GENERALLY speaking, I like children. I was one once. I had one – now an adult. I have step-grandchildren and great-nieces and nephews whom I adore.
All this does not mean that I think children should be allowed and encouraged to go absolutely everywhere and that their parents have a right to inflict them on everyone else.
It’s actually quite a hard thing to admit when you have wee ones in the family. Makes me sound like Cruella de Ville or the Wicked Stepmother. But deep down, we are all the same. We love our own family’s children, even when they are tired, fractious and naughty. But we have a shorter fuse with other people’s.
We also have some control over our own children, while we have none over the children of strangers.
And that is what makes aeroplane travel so difficult. Most passengers don’t appreciate paying for a journey made hellish by a strange child throwing tantrums and yelling in an enclosed space.
A new survey by Edinburgh online firm Skyscanner into misbehaviour on flights reveals children becoming disruptive and upset when they’ve been told to switch off their electronic entertainment gadgets, with a third of Scottish parents admitting their weans had gone into “meltdown” and simply refused to sit up and still with their seat belt fastened. And it is not unheard of for such children to (along with their parents, of course) be thrown off the plane – mercifully, before it takes off.
Around 20 per cent of parents said their child was frightened by the security process long before they even reached the Tarmac, and 15 per cent said the problems started when parent and child couldn’t sit together.
I’m sorry, but there is one answer to all of this. Don’t take your children on a plane – at least until you can be pretty certain they are not going to disturb everyone else or even delay the flight. My sympathy lies with the other passengers, not with the parent who, having utterly failed to control their offspring, or prepare them for the rigours of air travel, adopts a “poor, frazzled me” expression and seems to think other people should empathise.
Some parents in the survey even complained about the lack of baby changing facilities and long queues!
This is a cramped 737 flying hundreds of already uncomfortable people at over 30,000 feet. It’s not a McDonald’s with wings.

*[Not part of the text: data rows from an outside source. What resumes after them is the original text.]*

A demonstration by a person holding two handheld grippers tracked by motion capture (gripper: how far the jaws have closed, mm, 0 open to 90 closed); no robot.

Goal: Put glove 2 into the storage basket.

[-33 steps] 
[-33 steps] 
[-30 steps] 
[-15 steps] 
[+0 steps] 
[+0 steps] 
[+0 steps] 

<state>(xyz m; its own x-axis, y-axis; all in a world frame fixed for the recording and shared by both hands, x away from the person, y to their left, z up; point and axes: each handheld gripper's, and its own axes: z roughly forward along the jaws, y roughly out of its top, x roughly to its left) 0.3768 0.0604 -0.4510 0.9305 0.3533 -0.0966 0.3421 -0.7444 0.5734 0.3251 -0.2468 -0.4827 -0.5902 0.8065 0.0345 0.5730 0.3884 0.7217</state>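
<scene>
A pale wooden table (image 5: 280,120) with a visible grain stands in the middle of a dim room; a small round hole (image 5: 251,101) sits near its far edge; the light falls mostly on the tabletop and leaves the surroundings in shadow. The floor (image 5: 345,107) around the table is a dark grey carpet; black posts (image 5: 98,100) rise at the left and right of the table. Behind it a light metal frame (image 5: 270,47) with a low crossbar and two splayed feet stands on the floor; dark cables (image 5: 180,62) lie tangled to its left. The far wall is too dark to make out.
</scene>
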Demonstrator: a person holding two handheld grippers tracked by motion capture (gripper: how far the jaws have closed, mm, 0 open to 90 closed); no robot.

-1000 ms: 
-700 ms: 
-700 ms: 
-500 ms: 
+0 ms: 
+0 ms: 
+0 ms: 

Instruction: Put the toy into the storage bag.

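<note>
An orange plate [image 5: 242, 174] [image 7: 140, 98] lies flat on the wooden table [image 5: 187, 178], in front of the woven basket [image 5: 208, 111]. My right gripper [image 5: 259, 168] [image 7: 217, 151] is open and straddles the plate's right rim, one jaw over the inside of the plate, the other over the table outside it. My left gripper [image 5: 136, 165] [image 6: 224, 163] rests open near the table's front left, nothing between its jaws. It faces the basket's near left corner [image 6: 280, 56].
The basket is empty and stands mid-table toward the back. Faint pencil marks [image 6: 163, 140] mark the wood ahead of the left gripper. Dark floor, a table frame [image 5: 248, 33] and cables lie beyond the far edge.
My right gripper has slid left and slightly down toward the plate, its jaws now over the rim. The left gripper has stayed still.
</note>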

Business or relocation apart, I cannot understand why anyone in their right mind would even contemplate flying on a holiday abroad with an infant when they could stay-cation and travel by car or train, especially as little ears are so sensitive to changes in air pressure and it causes real pain.
But certainly an older child, who refuses to behave and strap in, just isn’t old enough to fly. It’s not up to the airline staff to change security procedures, or negotiate with children who won’t give up or switch off their electronic games.
It’s up to parents to prepare them to do as they are told, take the damn gadget off them, and to explain to them that, especially on a budget flight, there is every chance they’ll have to sit separately.
Children are to be loved, cherished and looked after but not over-indulged. The world, especially that of the childless and the empty-nesters, does not revolve around them. Fine dining restaurants and aeroplanes are places where they are conditionally welcomed by other patrons, depending on their behaviour.
They don’t come with a licence to “be themselves”, do as they like, irritate, deafen or disrupt anyone . . . except their own family.
YET another report has emerged of the elderly and those with dementia being poorly cared for, this time in Glasgow Royal Infirmary. This is an issue in many hospitals across the country, leaving most of us baffled as to how the nurses and doctors involved can be so unfeeling, incompetent or plain ignorant about simple human care.
Now, the news that Michael Keggans, the chairman of NHS Dumfries and Galloway, has been fined and banned from keeping animals because he left his elderly dog alone, locked in a cottage with no food or water and a damp duvet to lie on until Scottish SPCA officials found it amidst puddles of urine, hungry and thirsty with its poor old hair matted. More than 27 hours later, he still hadn’t shown up. And he had owned the 12-year-old dog from a pup.
It lends a whole new meaning to the phrase often used by critics of some hospitals and homes for the elderly . . . “I wouldn’t treat a dog like that.”
Apparently, some people would. And they are running health boards. Remarkably, so far, it appears he is still in position.
Perhaps we can’t sift out all the inadequates or those with personality defects who currently hold high office, but it does make you wonder if sufficiently rigorous testing is applied in the recruitment for such responsible public sector jobs. And if someone really can’t look after a dog, should they be running a public health board?